Homework for Barcelona

9 October 2009

Many countries came to Bangkok with their homework done. Witness star pupil, Indonesia, which brought in strong commitments to cut its emissions well below business as usual. Other countries turned in their homework here in Bangkok. Norway, for example, committed to cutting its emissions 40% below 1990 levels as part of a global deal.

However, many countries clearly did not do their homework. To help these countries focus, ECO offers the following assignments so that everyone is clear about what needs to be done.

Australia

Please take this note to your Prime Minister, asking him to give you the mandate to agree to sufficient new and additional public funding for international climate finance, through multiple mechanisms under the authority of the COP. Bring it back signed to Barcelona. Try to give yourself space to take mitigation action at home, and push yourself to take the harder challenges – like reducing emissions from energy – rather than cheating your way to meet targets through LULUCF offsets. Indeed you should make a stronger effort to reduce logging emissions in LULUCF and use them to take a higher overall target.

EU

Two years ago you assumed a leadership role and put a conditional -30% target on the table. Since then it has become ever clearer that your target, although bold at the time, is no longer sufficient. You should follow Norway’s lead of 40% emissions reduction below 1990 levels by 2020. We have been waiting for some time for your finance package to be wrapped up into something you could bring to the UNFCCC. The Council meetings this month give you an opportunity to bring the EU’s fair share of the minimum US$160 billion of public finance needed per year to meet developing country needs for adaptation, clean technology and REDD.

United States

Tell your President that his next priority after health care has to be working with the leadership of the Senate to pass comprehensive climate and energy legislation including significant emissions cuts by 2020 and substantial dedicated funding for tropical forest protection, international adaptation and clean technology. Also, come to Barcelona with greater willingness to take on legally binding commitments both on emissions reduction and finance, and lose your irrational allergy to a meaningful compliance regime.

Japan

Develop HATOYAMA INITITATIVE. Include substantial, additional and predictable funding and its supporting financial mechanisms. Make clear that your 25% below 1990 levels reduction target for 2020 will be met primarily through domestic action, and will be linked only to other Parties moving ahead on the agreements made in the Bali Action Plan (BAP), and not conditioned on mandatory emissions reduction commitments by major developing countries. Come to Barcelona with detailed negotiating positions that enable you to fully engage in negotiations.

Canada

Get your act together. Strengthen your laughably weak target of 3% reductions by 2020 to something that actually reflects the science. Find out about this strange thing people keep calling “finance” to figure out how you can contribute your “fair share” (yes, the BAP has 4 pillars). In addition, stop digging Kyoto’s grave and listen to other countries that actually care about legally-binding instruments.

New Zealand

Increase your target to 40% below 1990 levels: a range of 0% to 20% is not enough and you know it. Stress domestic mitigation – without it your pleas for changes to the rules on LULUCF, target setting and markets just look like wriggling out of a responsibility. Make some decisions on financing and come to the table in Barcelona with significant new finance additional to overseas development assistance. Stop using agriculture as an excuse for inaction. Drop your efforts to weaken the emissions trading scheme by making it intensity-based with no absolute cap

G77 & China

You put forward constructive proposals on technology and finance last year. But it has been a while since we have seen your detailed, joint proposals. Your stance in Bangkok was more reactive than proactive. You are rightly demanding a lot from this process in terms of mitigation, technology, finance and adaptation. And the minimum threshold for real negotiations has yet to be met by Annex I as a whole. But in response to Annex 1 proposals on finance and mitigation, you resorted to (the laudable role of) defending past commitments.

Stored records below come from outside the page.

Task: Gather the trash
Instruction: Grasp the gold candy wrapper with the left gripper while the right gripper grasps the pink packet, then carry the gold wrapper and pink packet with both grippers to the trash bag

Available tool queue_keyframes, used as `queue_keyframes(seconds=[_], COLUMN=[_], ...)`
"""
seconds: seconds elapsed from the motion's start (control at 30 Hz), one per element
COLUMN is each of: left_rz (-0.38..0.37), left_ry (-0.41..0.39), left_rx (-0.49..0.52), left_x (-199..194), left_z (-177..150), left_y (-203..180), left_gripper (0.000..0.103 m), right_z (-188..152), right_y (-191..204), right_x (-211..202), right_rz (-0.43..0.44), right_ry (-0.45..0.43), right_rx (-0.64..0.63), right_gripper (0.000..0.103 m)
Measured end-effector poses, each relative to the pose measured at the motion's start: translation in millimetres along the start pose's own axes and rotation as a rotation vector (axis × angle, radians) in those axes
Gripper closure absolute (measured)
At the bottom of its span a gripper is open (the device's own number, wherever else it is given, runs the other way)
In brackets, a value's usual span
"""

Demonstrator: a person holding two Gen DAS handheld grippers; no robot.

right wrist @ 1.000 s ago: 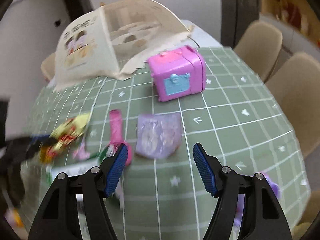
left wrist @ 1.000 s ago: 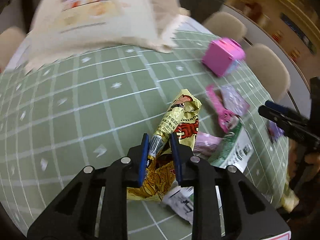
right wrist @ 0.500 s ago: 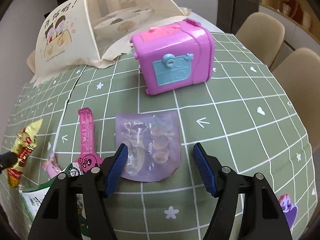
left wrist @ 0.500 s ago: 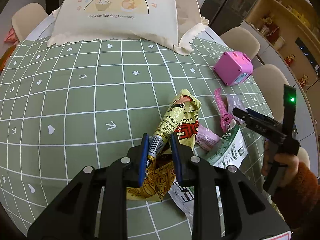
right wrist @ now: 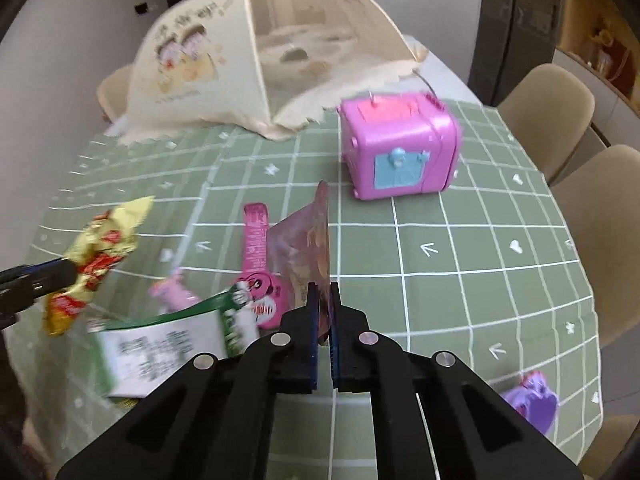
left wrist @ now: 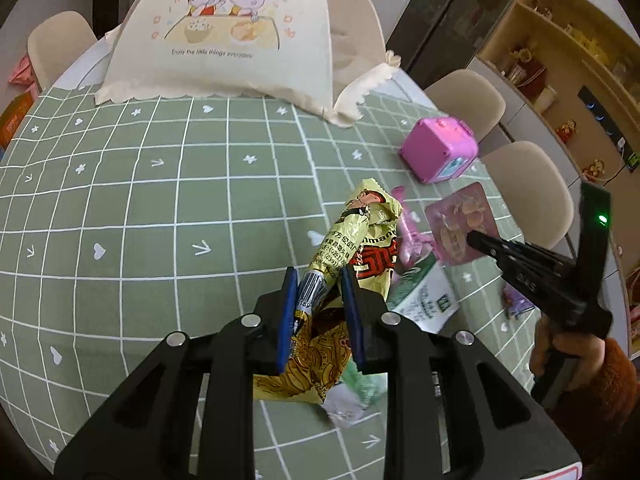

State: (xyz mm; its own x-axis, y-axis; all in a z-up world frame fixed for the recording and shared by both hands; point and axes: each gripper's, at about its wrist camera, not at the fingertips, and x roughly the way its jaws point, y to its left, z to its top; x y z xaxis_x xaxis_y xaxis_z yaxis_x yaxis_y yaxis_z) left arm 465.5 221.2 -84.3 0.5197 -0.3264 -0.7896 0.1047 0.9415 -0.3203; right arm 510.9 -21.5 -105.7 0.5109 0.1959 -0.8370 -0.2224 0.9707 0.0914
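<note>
**Both grippers loaded; drop-off comes next**

Nearest you, your left gripper (left wrist: 319, 312) is clamped on the yellow wrapper (left wrist: 360, 240), which juts up and forward from between the fingers. Your right gripper (right wrist: 323, 320) is pinched shut on the purple pouch (right wrist: 308, 248), holding it edge-up off the green cloth (right wrist: 460, 280).

By the look of it, you are at the pick-up stage, with a piece of trash in each gripper. No bin or bag shows in either view, so your next move calls for finding one and carrying both pieces there without loosening your grip; the thin pouch looks likely to slip if you swing fast.

Just past the fingers, loose on the cloth: one green-and-white packet (right wrist: 176, 340), one small pink wrapper (right wrist: 172, 292), one pink strip (right wrist: 258, 264) with a cartoon face, and one purple scrap (right wrist: 532, 400) off to the right. That makes four pieces left, two held.

Farther on stands one pink box (right wrist: 400, 152), probably a toy and not trash. Beyond it sits one cream food cover (left wrist: 240, 40), and chairs ring the table.
</note>
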Motion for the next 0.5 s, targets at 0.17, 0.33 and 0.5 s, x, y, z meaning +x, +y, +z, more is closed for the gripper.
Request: queue_keyframes(seconds=[0.17,0.33,0.5], left_rz=[-0.026,-0.022,-0.019], left_ry=[-0.039,-0.077,-0.112], left_rx=[-0.006,0.025,0.05], left_x=[-18.3,-41.8,-66.5], left_z=[-4.3,-21.1,-45.5], left_y=[-19.6,-54.9,-98.3], left_gripper=[0.081,0.081,0.081], right_z=[-11.2,-27.8,-61.4], right_y=[1.2,-6.5,-22.2], right_x=[-51.5,-90.3,-136.5], right_rz=[0.029,0.006,-0.018], right_ry=[-0.056,-0.091,-0.13], right_rx=[-0.02,-0.014,-0.04], right_gripper=[0.097,0.097,0.097])
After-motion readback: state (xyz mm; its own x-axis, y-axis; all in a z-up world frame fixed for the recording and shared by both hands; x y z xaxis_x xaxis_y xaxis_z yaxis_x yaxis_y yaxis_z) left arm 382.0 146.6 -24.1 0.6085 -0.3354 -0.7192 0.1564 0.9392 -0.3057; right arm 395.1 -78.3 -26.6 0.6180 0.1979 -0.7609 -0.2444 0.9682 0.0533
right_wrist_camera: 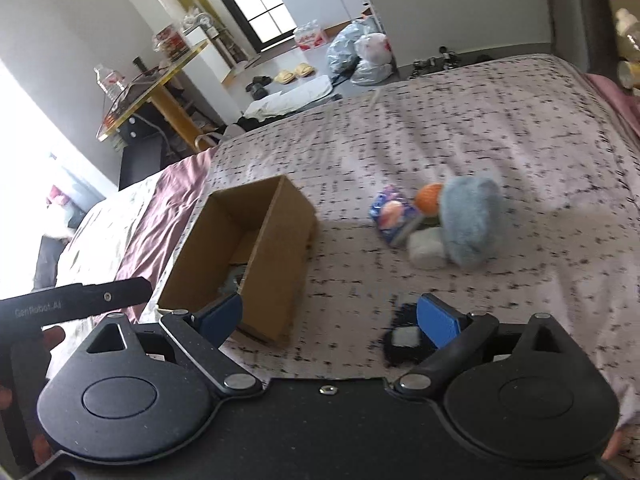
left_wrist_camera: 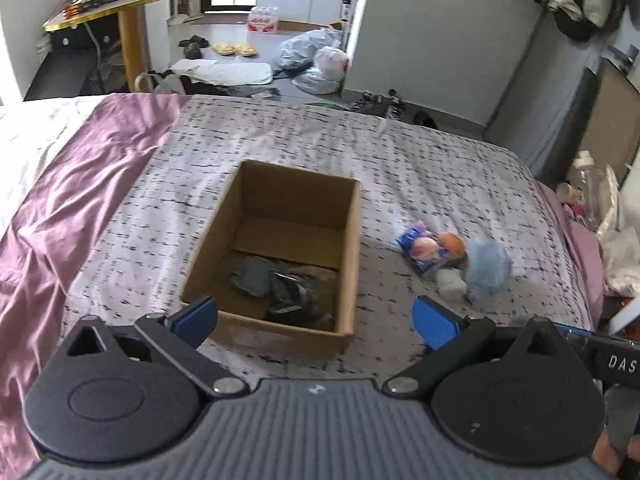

The question is: How can you turn your common and well developed positions on finance and mitigation action into a more proactive role in Barcelona? It is now high time for you to take the lead by spelling out your vision of how nationally appropriate mitigation actions (NAMAs) should work, and submit them as textual amendments.

South Africa has provided a useful example with its “Life-cycle of NAMAs and MRV process” proposal circulated last night in Non-paper No. 20. As a constructive response to the divisive proposal on mitigation from the US, this has opened negotiating space and helped turn the tables. By elaborating details of the “NAMA machinery” – (How will emissions cuts be expressed?)

How will proposed cuts be matched with funding? – that will be required for a fair and ambitious deal in Copenhagen, you will lose nothing and gain important leverage in these talks. The homework for you is to study South Africa’s submission, and develop a proposal on NAMAs consistent with the Bali Action Plan that can propel real negotiations in Barcelona.